The Aurora client continues through the instance list until all tasks are updated, in RUNNING, and healthy for a configurable amount of time. If the client determines the update is not going well (a percentage of health checks have failed), it cancels the update.

Update cancellation runs a procedure similar to the described above update sequence, but in reverse order. New instance configs are swapped with old instance configs and batch updates proceed backwards from the point where the update failed. E.g.; (0,1,2) (3,4,5) (6,7, 8-FAIL) results in a rollback in order (8,7,6) (5,4,3) (2,1,0).

For details how to control a job update, please see the UpdateConfig configuration object.

Coordinated Job Updates

Some Aurora services may benefit from having more control over updates by explicitly acknowledging ("heartbeating") job update progress. This may be helpful for mission-critical service updates where explicit job health monitoring is vital during the entire job update lifecycle. Such job updates would rely on an external service (or a custom client) periodically pulsing an active coordinated job update via a pulseJobUpdate RPC.

A coordinated update is defined by setting a positive pulse_interval_secs value in job configuration file. If no pulses are received within specified interval the update will be blocked. A blocked update is unable to continue rolling forward (or rolling back) but retains its active status. It may only be unblocked by a fresh pulseJobUpdate call.

NOTE: A coordinated update starts in ROLL_FORWARD_AWAITING_PULSE state and will not make any progress until the first pulse arrives. However, a paused update (ROLL_FORWARD_PAUSED or ROLL_BACK_PAUSED) is still considered active and upon resuming will immediately make progress provided the pulse interval has not expired.

Canary Deployments

Canary deployments are a pattern for rolling out updates to a subset of job instances, in order to test different code versions alongside the actual production job. It is a risk-mitigation strategy for job owners and commonly used in a form where job instance 0 runs with a different configuration than the instances 1-N.

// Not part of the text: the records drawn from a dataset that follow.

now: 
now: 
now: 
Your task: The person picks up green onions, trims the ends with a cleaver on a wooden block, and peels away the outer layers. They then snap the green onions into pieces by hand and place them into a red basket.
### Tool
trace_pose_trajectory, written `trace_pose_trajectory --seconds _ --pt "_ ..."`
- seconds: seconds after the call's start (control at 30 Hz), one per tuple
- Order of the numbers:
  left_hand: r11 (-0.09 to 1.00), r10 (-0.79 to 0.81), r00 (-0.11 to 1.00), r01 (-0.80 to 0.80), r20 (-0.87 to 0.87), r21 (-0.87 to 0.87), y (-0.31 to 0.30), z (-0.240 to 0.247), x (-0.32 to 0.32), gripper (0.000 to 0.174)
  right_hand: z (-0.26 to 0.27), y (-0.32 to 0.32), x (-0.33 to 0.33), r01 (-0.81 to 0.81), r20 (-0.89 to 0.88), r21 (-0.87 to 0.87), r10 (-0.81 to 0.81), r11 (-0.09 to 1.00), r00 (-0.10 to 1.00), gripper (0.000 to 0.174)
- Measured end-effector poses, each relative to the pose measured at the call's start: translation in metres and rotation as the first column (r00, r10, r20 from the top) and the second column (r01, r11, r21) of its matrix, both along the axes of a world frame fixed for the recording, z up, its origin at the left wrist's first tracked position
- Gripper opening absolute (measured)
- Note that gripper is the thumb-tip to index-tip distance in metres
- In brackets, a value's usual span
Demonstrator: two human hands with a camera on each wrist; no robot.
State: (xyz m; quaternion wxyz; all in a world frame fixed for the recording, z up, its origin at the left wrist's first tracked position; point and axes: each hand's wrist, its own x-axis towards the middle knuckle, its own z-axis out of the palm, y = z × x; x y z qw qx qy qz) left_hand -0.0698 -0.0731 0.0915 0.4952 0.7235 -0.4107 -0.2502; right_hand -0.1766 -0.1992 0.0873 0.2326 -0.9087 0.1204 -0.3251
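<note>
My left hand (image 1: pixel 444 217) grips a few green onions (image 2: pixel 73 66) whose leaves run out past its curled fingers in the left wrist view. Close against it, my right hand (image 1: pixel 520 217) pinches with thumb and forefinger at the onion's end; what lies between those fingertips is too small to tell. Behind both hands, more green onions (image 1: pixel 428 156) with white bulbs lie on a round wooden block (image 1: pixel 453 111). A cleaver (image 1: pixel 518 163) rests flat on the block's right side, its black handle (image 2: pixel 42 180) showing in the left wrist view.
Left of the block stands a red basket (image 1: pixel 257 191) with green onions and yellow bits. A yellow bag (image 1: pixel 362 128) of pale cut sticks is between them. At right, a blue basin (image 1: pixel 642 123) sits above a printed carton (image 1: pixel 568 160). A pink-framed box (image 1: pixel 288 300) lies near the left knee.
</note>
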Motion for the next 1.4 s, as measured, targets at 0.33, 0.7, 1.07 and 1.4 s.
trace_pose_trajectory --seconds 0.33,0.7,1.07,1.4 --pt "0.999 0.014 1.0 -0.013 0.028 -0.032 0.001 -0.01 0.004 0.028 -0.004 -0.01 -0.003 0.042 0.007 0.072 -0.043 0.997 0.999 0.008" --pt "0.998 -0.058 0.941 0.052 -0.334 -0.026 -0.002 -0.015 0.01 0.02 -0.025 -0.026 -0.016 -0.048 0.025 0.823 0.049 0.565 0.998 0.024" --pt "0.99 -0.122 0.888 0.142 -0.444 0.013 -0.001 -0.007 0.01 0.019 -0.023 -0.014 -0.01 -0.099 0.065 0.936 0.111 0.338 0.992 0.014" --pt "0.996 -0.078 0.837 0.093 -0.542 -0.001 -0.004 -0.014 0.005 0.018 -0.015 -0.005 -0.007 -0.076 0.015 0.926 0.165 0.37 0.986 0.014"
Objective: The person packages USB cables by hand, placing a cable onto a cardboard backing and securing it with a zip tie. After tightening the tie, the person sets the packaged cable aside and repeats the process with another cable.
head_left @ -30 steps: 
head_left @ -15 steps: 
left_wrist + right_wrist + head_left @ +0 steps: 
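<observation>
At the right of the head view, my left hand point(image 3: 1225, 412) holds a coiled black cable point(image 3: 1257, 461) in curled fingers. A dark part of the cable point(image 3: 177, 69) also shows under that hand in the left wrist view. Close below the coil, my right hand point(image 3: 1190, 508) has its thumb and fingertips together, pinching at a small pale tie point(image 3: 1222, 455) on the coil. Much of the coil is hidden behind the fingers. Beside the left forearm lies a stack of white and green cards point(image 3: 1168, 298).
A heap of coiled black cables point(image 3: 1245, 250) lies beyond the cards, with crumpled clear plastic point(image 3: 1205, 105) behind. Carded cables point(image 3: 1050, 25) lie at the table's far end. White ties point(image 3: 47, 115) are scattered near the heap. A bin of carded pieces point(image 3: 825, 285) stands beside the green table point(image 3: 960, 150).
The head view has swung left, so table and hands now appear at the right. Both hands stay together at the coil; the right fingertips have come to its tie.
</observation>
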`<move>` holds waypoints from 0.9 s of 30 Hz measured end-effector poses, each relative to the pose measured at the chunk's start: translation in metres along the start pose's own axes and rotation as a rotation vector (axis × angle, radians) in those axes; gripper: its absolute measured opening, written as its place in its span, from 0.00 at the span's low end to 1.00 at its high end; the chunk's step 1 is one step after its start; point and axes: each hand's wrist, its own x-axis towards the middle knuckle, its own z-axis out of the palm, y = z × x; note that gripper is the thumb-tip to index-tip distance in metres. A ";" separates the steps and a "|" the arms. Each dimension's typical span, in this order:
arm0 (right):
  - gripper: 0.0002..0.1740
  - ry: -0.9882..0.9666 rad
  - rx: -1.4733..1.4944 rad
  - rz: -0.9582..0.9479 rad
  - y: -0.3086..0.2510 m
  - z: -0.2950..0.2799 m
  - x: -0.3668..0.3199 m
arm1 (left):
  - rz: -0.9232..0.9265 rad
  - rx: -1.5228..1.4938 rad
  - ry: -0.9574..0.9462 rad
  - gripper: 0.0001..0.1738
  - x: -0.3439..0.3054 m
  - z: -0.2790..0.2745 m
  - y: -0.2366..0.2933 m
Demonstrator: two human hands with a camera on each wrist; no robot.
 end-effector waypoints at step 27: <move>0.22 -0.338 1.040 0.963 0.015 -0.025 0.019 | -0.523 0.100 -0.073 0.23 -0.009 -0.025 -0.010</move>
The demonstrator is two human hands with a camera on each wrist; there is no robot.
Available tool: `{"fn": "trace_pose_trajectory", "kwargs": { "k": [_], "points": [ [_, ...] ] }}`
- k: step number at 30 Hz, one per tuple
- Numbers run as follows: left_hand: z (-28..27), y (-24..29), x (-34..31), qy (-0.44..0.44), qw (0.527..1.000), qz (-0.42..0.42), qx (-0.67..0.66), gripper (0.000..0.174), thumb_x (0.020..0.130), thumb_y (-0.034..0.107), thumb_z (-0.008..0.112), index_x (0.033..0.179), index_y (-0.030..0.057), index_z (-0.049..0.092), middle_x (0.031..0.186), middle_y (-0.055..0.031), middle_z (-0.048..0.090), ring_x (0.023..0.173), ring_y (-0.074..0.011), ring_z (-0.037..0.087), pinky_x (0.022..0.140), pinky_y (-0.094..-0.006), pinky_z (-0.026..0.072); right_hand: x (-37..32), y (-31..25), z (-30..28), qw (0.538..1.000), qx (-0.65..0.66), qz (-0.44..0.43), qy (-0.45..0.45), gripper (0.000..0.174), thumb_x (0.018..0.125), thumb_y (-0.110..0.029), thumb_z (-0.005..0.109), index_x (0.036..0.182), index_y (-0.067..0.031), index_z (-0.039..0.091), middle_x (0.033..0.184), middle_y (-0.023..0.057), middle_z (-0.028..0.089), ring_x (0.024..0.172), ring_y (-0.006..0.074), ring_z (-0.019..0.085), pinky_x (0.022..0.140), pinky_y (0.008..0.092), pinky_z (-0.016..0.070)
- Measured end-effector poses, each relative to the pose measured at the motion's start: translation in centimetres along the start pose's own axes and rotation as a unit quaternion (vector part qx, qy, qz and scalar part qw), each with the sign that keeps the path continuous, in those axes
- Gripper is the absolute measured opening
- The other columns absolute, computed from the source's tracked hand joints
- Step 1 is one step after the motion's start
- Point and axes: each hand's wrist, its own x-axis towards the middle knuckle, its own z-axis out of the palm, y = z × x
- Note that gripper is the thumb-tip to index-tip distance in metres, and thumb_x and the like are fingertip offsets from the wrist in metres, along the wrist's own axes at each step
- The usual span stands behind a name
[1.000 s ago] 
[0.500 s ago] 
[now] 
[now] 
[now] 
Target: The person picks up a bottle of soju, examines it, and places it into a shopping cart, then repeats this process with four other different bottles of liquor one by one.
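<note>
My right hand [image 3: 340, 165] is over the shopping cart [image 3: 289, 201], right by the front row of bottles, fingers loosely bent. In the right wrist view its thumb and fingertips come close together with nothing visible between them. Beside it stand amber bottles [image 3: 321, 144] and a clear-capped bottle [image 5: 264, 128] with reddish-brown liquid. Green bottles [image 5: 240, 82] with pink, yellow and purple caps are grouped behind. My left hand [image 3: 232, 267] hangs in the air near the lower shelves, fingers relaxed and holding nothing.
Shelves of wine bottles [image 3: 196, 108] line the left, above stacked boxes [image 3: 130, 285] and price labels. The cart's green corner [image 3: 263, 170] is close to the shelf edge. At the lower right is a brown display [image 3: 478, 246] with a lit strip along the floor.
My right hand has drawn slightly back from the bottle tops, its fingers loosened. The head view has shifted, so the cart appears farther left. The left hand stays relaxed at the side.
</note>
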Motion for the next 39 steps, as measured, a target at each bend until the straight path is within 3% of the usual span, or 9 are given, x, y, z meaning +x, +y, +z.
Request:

For example, consider a job with 4 instances that each request 1 core of cpu, 1 GB of RAM, and 1 GB of disk space as specified in the configuration file hello_world.aurora. If you want to update it so it requests 2 GB of RAM instead of 1. You can create a new configuration file to do that called new_hello_world.aurora and issue

aurora update start <job_key_value>/0-1 new_hello_world.aurora

This results in instances 0 and 1 having 1 cpu, 2 GB of RAM, and 1 GB of disk space, while instances 2 and 3 have 1 cpu, 1 GB of RAM, and 1 GB of disk space. If instance 3 dies and restarts, it restarts with 1 cpu, 1 GB RAM, and 1 GB disk space.

So that means there are two simultaneous task configurations for the same job at the same time, just valid for different ranges of instances. While this isn't a recommended pattern, it is valid and supported by the Aurora scheduler.